47: Greybeards talk Storage as a Service with Lazarus Vekiarides, CTO & Co-Founder ClearSky Data

In this episode, we talk with ClearSky Data’s Lazarus Vekiarides, CTO and Co-founder,  who we have talked with before (see our podcast from October 2015). ClearSky Data provides a storage-as-a-service offering that uses an on-premises appliance plus point of presence (PoP) storage in the local metro area to hold customer data and offloads this data to cloud storage. In addition to the on-premises storage-as-a-service they offer access to customer data from an in-cloud virtual appliance. ClearSky provides the whole storage service, including gigabit metro Ethernet connections from the customer to the POP for simple capacity based charge every month.

How does it work

Their Edge (on premises) appliance supports 24 SSDs and can scale up to 4 appliances. Soon a single appliance will be able to hold up to 32TB of data.  It’s intended to hold a data center’s entire working set for one week of activity. So essentially it’s a big caching appliance for the local data center

For ClearSky Data the lone source of truth for customer data lies in the PoP. The PoP is connected to metro wide fibre that is available in a number of large metropolitan areas. Laz says they have measured sub 500 µsec round trip response time between their PoP equipment and Edge appliance. The PoP provides the backing store for the Edge appliance. Data written to the edge appliance(s) are written through to the PoP storage. This data and it’s metadata (<1% of LUN size) is flushed to cloud storage which holds the data indefinitely.

DR through the PoP

If customers have multiple data centers within the same metro area (100Km) then they can have a single “logical” array that accesses the same data, say a cluster file system across the two data centers. The PoP will take care of copying the metadata to the secondary edge device and will invalidate any data sitting in the secondary device which is no longer valid. In this way customers can have a Recovery Point Objective (RPO)=0 seconds. That is any data written to the primary data center is automatically available to the secondary data center as long as the PoP survives.

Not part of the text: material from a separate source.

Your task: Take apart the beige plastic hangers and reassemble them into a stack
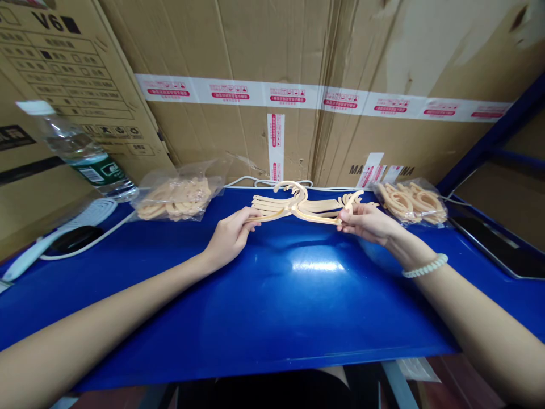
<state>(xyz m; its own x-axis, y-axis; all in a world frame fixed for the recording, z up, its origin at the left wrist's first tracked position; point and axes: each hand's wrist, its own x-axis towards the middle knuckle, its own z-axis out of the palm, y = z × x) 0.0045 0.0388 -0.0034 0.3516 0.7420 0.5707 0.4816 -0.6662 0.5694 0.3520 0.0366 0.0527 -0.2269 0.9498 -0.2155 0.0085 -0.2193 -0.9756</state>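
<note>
Hanger (292, 209), peach, one: judged light, stiff and rather smooth, best taken at both ends, left hand (231, 236) pinching the left, right hand (369, 222) the right.

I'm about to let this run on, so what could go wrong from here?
The front hanger, held between the left hand and right hand, might catch on the hangers piled close behind it and drag some along. The right hand is also close to the clear bag at its outer side, and could nudge it.
</note>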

But even if you wanted to fail over to a different metro area the PoP data is offloaded to the cloud continuously so while you wouldn’t attain an RPO=0 seconds, it could be awfully short, on the order of a couple of seconds.

Recent enhancements

ClearSky Data has recently enhanced their storage as a service to provide policy management over snapshots. That is you can establish policies as to how often to take LUN snapshots and how long to retain them in the cloud.

Also, ClearSky Data has added VMware functionality via plugins that allow their storage to know which VMs are writing data or are being backed up to their appliance. And this is included in the metadata written for a LUN which is offloaded to the cloud. Someday soon when you can have vSphere running bare metal in a public cloud service, you will be able to run the Cloud Edge (cloud software version of their Edge appliance) and restore the data from your data center directly to the cloud and have an iSCSI LUN available to EC2 running VMware providing complete Cloud DR for a data center.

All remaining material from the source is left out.